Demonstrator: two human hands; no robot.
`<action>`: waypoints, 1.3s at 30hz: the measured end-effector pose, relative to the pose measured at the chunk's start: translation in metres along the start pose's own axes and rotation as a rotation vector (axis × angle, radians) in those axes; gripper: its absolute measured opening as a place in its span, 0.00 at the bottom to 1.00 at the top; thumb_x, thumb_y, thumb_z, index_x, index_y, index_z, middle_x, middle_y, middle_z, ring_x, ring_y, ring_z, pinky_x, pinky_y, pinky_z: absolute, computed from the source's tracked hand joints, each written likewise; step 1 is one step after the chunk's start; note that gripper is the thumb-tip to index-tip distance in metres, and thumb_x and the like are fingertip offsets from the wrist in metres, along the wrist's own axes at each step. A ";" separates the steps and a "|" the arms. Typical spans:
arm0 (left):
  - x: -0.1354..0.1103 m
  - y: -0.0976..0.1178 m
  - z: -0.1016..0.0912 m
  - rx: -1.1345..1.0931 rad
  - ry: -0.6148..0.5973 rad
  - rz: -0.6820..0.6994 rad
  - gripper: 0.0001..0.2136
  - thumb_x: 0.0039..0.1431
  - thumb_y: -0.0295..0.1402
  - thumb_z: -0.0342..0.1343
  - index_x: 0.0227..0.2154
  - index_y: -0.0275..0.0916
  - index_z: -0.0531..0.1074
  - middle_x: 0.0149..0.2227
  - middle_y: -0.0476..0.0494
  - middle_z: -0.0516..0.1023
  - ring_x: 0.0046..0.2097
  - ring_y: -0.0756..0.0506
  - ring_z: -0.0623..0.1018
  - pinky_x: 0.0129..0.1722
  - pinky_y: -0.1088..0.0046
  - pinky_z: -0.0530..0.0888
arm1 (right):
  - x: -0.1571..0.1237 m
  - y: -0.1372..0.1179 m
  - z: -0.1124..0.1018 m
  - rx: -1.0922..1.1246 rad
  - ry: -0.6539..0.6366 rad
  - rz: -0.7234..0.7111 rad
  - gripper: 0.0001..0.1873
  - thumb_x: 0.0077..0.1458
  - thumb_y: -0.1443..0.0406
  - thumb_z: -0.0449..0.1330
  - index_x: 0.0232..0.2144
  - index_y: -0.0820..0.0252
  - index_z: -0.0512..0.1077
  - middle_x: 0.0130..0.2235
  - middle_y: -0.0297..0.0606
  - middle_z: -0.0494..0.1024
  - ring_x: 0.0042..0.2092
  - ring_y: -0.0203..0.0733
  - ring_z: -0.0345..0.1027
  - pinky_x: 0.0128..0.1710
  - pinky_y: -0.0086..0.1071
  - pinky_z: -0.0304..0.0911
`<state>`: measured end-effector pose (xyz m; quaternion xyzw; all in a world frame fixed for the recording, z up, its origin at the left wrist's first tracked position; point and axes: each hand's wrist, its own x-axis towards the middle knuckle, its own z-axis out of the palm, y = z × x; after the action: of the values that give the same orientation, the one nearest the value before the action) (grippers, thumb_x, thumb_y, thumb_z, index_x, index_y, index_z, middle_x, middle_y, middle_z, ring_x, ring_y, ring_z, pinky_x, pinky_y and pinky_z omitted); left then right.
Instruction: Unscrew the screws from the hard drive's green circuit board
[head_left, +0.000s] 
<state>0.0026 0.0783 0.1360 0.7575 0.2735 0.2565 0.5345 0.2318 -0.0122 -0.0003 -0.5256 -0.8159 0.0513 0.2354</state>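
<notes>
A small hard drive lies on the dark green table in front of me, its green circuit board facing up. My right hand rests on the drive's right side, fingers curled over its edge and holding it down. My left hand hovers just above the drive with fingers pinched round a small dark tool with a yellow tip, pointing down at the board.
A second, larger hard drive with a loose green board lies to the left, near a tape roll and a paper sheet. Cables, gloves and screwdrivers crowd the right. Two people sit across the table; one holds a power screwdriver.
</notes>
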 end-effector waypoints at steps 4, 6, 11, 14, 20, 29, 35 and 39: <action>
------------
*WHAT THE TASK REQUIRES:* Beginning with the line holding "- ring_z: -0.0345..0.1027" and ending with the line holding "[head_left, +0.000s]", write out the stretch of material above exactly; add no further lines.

*TASK SOLUTION:*
  - ring_z: -0.0345..0.1027
  - pinky_x: 0.0128..0.1710
  - pinky_y: -0.0086..0.1071
  - pinky_z: -0.0304..0.0911
`<state>`: measured end-effector pose (xyz m; quaternion xyzw; all in a world frame fixed for the recording, z up, its origin at the left wrist's first tracked position; point and axes: each hand's wrist, its own x-axis towards the middle knuckle, its own z-axis out of the palm, y = z × x; after the action: of the values that give the same orientation, the one nearest the value before the action) (grippers, thumb_x, thumb_y, thumb_z, index_x, index_y, index_z, middle_x, middle_y, middle_z, ring_x, ring_y, ring_z, pinky_x, pinky_y and pinky_z omitted); left then right.
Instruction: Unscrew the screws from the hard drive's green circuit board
[head_left, +0.000s] 

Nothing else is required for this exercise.